Quand elle se présente sur scène sur fond blanc et  tapis blanc, elle parait menue, esseulée, pudique et perdue dans un isolement très touchant. De noir vêtue pour faire contraste à ce pays immaculé de la blancheur virginale. Viennent à sa rescousse deux personnages inanimés, une femme emmitouflée, un homme en anorak qu'elle dépose doucement sur le sol. Ils se tiennent debout sans aide ni socle ou support. Ils vont devenir compagnons de jeu, de formes de mouvement malgré leur fixité, leur ancrage au sol comme des mannequins, muets.
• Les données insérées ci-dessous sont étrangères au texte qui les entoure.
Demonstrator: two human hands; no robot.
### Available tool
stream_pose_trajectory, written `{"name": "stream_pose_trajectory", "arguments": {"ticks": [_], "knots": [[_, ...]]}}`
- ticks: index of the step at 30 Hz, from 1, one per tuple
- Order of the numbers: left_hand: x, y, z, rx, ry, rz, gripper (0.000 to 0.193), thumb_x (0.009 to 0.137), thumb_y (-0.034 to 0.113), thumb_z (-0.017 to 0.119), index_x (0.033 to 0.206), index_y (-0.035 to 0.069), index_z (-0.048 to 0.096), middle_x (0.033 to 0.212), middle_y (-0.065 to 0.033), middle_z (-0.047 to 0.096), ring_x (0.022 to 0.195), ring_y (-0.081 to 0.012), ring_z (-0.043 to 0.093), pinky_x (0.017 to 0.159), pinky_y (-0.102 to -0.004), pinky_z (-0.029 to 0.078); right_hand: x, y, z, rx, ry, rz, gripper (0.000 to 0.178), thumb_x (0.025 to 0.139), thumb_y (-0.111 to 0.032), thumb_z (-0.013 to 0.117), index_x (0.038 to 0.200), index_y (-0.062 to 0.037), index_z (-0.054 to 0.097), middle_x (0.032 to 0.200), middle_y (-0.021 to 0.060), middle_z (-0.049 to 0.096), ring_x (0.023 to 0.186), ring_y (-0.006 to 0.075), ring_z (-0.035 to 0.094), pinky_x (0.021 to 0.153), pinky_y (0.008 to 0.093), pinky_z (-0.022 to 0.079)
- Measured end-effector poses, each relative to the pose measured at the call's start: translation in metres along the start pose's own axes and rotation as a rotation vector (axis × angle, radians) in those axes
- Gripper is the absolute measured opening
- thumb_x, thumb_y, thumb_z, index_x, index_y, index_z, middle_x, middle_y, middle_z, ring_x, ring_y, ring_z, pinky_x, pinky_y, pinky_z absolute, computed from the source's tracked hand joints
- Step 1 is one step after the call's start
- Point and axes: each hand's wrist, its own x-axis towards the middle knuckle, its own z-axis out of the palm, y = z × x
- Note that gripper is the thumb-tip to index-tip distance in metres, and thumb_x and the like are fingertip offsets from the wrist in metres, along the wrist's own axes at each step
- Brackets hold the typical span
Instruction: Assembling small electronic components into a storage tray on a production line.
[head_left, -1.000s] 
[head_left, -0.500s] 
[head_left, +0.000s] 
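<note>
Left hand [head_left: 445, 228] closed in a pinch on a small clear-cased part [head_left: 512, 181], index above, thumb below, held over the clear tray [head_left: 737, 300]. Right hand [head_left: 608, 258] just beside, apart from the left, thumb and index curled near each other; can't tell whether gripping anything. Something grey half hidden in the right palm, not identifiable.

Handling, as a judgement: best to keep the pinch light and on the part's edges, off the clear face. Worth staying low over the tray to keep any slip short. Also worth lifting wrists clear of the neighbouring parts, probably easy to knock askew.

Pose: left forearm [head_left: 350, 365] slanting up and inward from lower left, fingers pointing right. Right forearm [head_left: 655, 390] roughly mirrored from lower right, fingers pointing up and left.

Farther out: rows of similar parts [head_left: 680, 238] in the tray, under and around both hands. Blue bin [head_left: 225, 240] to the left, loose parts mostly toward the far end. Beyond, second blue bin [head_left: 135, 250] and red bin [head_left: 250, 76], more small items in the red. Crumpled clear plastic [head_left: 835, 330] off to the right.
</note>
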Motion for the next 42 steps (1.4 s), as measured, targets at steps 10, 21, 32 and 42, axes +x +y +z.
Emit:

La gamme des mouvements de la danseuse se fait riche de longues et graciles avancées dans l'espace, tournoyant en présence de ses compères figés.Encore un autre homme et un enfant se joignent à cette famille improbable et lui donnent l'occasion de converser, de s'interroger, de douter, de fuir aussi ces effigies peut-être disparues et réincarnées, peut-être ancêtres vénérés ou simples compagnons de vie, de route.C'est tout un imaginaire à construire, constituer alors qu'elle nous fait signe et nous donne quelques pistes d'interprétations. Demeure le rêve, le possible, le phénomène d'une réanimation possible de ces êtres perdus et retrouvés. On songe à Ron Mueck ou plus justement aux plasticiens George Segal ou Duane Hanson, hyperréalistes.Gisèle Vienne et Kantor bien sur qui peuplent le plateau de personnages figés, prétextes à de vives réactions des acteurs ou simples habitants de territoire du spectacle. Ikue Nakagawa et son perit peuple à la peau noire, grandeur nature émeut comme elle aussi d'un autre continent, animé d'une culture singulière qui convoque ici fantasme, réalité et différences à l'envi.
 
Née au Japon, Ikue Nakagawa se forme au Centre de développement Chorégraphique national Toulouse-Occitanie. Elle a travaillé comme danseuse dans de nombreuses créations de la Cie Kubilai Khan Investigations de Frank Micheletti (Archipelago, Tiger Tiger Burning Bright…), mais aussi au théâtre, sous la direction de Pascal Rambert (To Lose, Toute la vie, Avant que tu reviennes…). Sa pratique assidue du dessin sert de point de départ à chacune de ses propres pièces, dont elle signe la scénographie à partir de séries personnelles. Il représente sa porte d’entrée pour accéder à ses mondes intérieurs et l’aide à traverser les strates du mille-feuilles dont elle est composée, mais aussi à s’émanciper des limites des corps représentés ou dansés.